NEW YORK — A year after comparing New York’s LaGuardia Airport to “some Third World Country,” Vice President Joe Biden helped unveil an ambitious plan Monday to rebuild its collection of aging terminals into a modern, unified hub while easing congestion by doubling the space available for planes to operate.
“I wish everything I said that was truthful but controversial would turn out this well,” he joked during the announcement with New York Gov. Andrew Cuomo.
The overhaul would remake the entire footprint of the airport, which is shoehorned onto a small, oddly-shaped property of about 680 acres on the shore of the East River. The space is a fraction of what’s used at other airports around the country handling similar passenger loads, and there no room to expand it.
LaGuardia’s existing, cramped and chaotic buildings would be demolished and replaced with a big new terminal 600 feet closer to the Grand Central Parkway, the highway that rings the airport like a moat.
That shift would relieve some of the space constraints for aircraft trying to taxi to and from the congested gate areas. More space would be made by having passengers get to their gates using elevated passageways that pass over active taxiways. In all, nearly two miles of new taxiways would be created.
Construction on the first phase of the project would begin next year, pending final approval by the Port Authority of New York and New Jersey, which owns the airport. A second phase would be overseen by Delta Air Lines.
The first remade portions of the airport would open to passengers in 2019.

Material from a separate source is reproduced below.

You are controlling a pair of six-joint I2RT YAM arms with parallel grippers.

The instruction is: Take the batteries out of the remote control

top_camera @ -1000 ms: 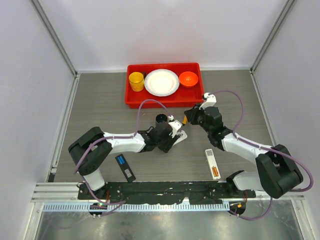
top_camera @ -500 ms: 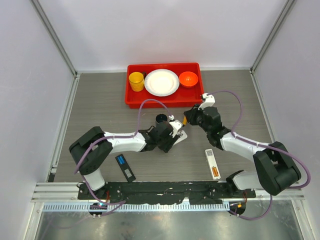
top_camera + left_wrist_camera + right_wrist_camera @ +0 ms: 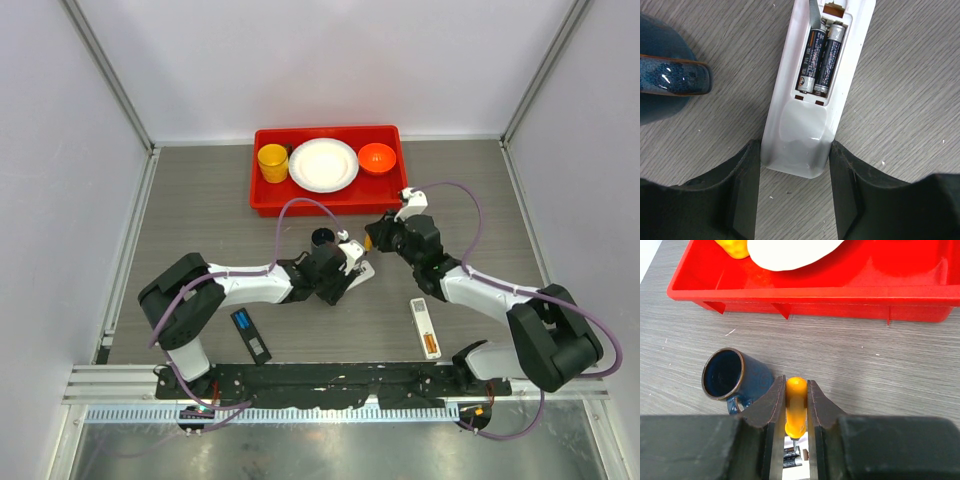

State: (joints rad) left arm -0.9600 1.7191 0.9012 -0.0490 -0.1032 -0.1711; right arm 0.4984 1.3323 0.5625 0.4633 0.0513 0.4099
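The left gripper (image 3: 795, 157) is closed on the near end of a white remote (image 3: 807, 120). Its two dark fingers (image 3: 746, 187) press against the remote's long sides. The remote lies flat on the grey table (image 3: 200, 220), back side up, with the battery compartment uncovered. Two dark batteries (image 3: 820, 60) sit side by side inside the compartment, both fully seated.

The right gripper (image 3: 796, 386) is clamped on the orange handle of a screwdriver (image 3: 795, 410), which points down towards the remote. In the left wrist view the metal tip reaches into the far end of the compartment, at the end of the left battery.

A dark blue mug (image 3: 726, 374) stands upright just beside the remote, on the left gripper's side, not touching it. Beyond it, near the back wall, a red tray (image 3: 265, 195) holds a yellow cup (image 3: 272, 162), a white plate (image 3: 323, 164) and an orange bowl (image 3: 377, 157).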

“This is what New Yorkers deserve and have deserved for a long time. And now we’re going to get it,” Cuomo said.
He said the current airport is a collection of cramped terminals with high volume and low ceilings, and is “un-New York.”
“It’s slow, it’s dated, it has a terrible front-door entrance way to New York,” he said.
Biden said last year that if he blindfolded someone and took him to LaGuardia, he’d think he was in “some Third World country.” Biden lauded the governor for “thinking big.”
The vice president’s influence was critical, Cuomo said — approvals that would normally take years were expedited by Biden’s office.
The first phase of the plan will cost $4 billion, half from private funding, Cuomo said. Delta is a partner in the new terminal.
The new airport is part of an ambitious plan aimed at four of the state’s airports in the New York area. Stewart Airport north of the city and Republic Airport on Long Island would both get Startup New York designation, offering new and expanding businesses to operate tax free for 10 years. Also, New York City’s John F. Kennedy Airport would have its architecturally distinct Saarinen building reconfigured into a hotel.
The construction will add thousands of jobs and help grow tourism and commerce, officials said. They said it would triple the screening space, increase concession space and create better connections between terminals, a new roadway system and new parking garages.
“LaGuardia and JFK are economic anchors for this city, and they deserve to be the best in the world,” Biden said.
LaGuardia, along the Flushing and Bowery bays in northern Queens, is the closest of the New York area’s three major air hubs to midtown Manhattan — just eight miles — and it handled about 27 million passengers last year.
Often the first building travelers see is the sprawling, boomerang-shaped Central Terminal, which opened just in time to receive visitors to the 1964 World’s Fair. Many passengers say it is like stepping back in time.
They immediately encounter low ceilings and dimly lit, narrow hallways. Check-in kiosks are arrayed haphazardly in rows just inside the entrances, where bright green neon lights blare, “Welcome to LaGuardia Airport.” On the west side of the terminal sits a modest food court featuring a hamburger counter, a pizzeria and a Dunkin’ Donuts.
In 2012, Travel and Leisure magazine named LaGuardia the nation’s worst airport, saying it had the “dubious honor of ranking the worst for the check-in and security process, the worst for baggage handling, the worst when it comes to providing Wi-Fi, the worst at staff communication, and the worst design and cleanliness.”
Passengers at the airport Monday readily agreed with that assessment, including Brooklyn resident Brad Epstein. He uses LaGuardia for his business travel and said it’s the worst airport he’s been in.
A new one, he said, “couldn’t come soon enough.”